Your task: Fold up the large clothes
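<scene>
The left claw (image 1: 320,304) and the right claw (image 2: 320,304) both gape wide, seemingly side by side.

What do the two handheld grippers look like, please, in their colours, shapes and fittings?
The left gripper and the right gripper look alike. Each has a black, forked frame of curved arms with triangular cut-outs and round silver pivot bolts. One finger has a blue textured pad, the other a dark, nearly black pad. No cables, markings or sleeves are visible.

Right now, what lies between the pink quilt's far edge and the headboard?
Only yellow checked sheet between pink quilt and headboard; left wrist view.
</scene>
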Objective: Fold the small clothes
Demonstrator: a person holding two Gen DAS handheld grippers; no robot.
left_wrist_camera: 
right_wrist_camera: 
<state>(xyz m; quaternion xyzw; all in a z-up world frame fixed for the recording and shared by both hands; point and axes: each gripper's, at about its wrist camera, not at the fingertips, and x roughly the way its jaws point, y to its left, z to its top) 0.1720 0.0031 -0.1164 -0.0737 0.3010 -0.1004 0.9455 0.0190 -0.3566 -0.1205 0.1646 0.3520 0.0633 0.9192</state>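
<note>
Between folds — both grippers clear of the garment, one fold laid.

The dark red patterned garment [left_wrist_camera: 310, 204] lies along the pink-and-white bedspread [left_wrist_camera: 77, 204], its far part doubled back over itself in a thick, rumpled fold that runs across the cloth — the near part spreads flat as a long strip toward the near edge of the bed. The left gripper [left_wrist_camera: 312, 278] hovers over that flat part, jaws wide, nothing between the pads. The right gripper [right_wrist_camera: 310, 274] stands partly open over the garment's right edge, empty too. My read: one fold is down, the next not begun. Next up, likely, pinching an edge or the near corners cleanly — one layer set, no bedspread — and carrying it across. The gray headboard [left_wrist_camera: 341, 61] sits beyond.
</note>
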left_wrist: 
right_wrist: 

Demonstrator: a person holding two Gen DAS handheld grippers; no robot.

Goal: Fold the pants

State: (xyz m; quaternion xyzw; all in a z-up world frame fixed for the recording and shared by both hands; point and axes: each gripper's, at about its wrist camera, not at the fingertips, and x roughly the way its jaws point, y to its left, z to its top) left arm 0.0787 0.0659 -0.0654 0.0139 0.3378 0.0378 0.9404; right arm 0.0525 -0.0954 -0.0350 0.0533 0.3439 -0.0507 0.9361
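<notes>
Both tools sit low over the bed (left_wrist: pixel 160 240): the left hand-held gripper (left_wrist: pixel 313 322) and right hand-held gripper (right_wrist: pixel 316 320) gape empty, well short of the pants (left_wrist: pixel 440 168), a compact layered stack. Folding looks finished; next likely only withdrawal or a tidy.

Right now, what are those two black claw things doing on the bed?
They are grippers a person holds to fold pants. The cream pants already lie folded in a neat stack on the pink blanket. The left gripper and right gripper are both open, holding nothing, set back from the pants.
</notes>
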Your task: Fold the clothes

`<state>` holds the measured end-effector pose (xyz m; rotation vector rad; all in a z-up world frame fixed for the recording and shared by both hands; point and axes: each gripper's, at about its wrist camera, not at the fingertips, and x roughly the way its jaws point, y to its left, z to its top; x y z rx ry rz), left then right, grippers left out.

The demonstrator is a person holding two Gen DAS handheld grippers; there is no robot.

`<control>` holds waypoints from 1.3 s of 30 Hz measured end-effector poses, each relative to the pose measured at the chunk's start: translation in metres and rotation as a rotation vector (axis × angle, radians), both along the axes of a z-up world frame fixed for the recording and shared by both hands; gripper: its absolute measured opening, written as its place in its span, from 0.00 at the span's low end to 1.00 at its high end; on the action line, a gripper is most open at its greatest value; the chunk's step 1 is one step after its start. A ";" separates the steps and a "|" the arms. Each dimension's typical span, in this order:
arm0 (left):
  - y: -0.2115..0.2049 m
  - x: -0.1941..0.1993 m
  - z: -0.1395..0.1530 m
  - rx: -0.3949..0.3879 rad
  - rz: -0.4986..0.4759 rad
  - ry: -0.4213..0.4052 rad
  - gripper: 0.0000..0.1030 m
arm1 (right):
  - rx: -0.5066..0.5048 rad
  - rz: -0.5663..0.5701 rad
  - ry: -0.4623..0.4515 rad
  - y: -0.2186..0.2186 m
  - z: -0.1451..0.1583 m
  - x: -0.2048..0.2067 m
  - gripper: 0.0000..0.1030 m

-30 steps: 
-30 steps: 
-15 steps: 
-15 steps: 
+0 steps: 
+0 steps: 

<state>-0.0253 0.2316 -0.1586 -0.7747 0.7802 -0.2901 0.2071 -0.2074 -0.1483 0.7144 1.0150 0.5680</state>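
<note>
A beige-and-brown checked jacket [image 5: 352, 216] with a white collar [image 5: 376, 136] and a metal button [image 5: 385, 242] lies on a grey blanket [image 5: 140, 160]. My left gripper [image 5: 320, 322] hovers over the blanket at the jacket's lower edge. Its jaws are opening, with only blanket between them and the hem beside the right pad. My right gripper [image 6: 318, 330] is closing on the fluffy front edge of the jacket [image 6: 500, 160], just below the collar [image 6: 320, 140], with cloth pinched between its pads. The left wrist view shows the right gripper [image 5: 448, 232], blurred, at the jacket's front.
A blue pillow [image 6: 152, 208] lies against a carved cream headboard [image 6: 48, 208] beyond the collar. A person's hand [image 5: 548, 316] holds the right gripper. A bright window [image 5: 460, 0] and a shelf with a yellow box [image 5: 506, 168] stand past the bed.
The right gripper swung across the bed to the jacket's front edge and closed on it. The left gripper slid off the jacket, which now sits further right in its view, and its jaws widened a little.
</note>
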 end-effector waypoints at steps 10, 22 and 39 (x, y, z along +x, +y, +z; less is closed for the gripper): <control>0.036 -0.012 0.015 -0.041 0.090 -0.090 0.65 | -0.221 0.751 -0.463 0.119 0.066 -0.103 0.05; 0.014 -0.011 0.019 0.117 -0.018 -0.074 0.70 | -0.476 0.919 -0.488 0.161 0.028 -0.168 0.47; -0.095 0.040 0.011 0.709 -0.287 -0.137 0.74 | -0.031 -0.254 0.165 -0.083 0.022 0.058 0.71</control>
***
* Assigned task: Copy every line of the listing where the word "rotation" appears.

* Answer for this exercise:
`<state>` holds the measured end-effector pose (xyz m; rotation vector rad; all in a z-up world frame fixed for the recording and shared by both hands; point and axes: each gripper's, at about its wrist camera, not at the fingertips, and x roughly the way its jaws point, y to its left, z to its top; x y z rx ry rz), left then right, grippers left out.
`<control>` holds waypoints from 1.3 s of 30 Hz measured end-effector poses, each relative to the pose measured at the chunk's start: translation in metres and rotation as a rotation vector (axis × angle, radians), both along the axes of a z-up world frame fixed for the recording and shared by both hands; gripper: its absolute measured opening, written as its place in its span, from 0.00 at the span's low end to 1.00 at its high end; on the action line, a gripper is most open at its greatest value; the chunk's step 1 is one step after its start. A ";" separates the steps and a "|" the arms. Each dimension's typical span, in this order:

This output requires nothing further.